:: WHAT IS BEING ASKED ::
An exact reproduction of the data below is expected, free of images.

:: INPUT DATA ::

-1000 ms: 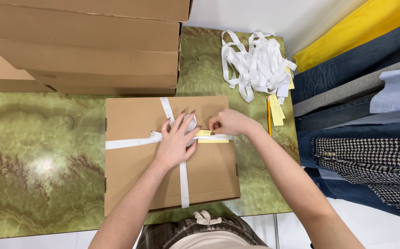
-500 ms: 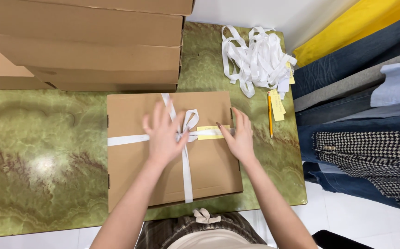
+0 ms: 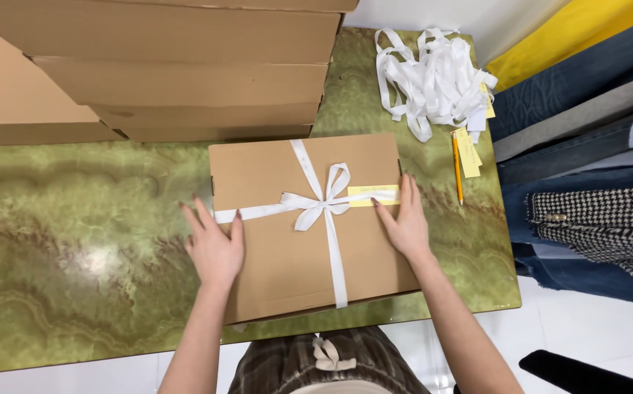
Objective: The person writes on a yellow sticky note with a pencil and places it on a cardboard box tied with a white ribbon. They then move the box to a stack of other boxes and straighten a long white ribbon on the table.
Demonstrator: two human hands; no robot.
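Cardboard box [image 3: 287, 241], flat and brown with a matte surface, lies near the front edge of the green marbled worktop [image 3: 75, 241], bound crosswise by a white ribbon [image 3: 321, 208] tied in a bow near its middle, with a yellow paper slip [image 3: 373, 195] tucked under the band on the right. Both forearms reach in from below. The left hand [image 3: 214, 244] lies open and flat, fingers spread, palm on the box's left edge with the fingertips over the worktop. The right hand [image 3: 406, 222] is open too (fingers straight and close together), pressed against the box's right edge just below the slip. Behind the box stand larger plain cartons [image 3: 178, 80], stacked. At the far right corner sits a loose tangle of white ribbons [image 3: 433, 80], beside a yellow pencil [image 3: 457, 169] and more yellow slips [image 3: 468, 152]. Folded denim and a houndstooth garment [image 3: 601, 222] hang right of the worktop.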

:: EXERCISE RESULT ::
-1000 ms: 
-500 ms: 
+0 ms: 
Objective: The person writes on a yellow sticky note with a pencil and places it on a cardboard box tied with a white ribbon. They then move the box to a stack of other boxes and straighten a long white ribbon on the table.
Demonstrator: two human hands; no robot.
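Cardboard box [image 3: 287, 241], flat and brown with a matte surface, lies near the front edge of the green marbled worktop [image 3: 75, 241], bound crosswise by a white ribbon [image 3: 321, 208] tied in a bow near its middle, with a yellow paper slip [image 3: 373, 195] tucked under the band on the right. Both forearms reach in from below. The left hand [image 3: 214, 244] lies open and flat, fingers spread, palm on the box's left edge with the fingertips over the worktop. The right hand [image 3: 406, 222] is open too (fingers straight and close together), pressed against the box's right edge just below the slip. Behind the box stand larger plain cartons [image 3: 178, 80], stacked. At the far right corner sits a loose tangle of white ribbons [image 3: 433, 80], beside a yellow pencil [image 3: 457, 169] and more yellow slips [image 3: 468, 152]. Folded denim and a houndstooth garment [image 3: 601, 222] hang right of the worktop.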

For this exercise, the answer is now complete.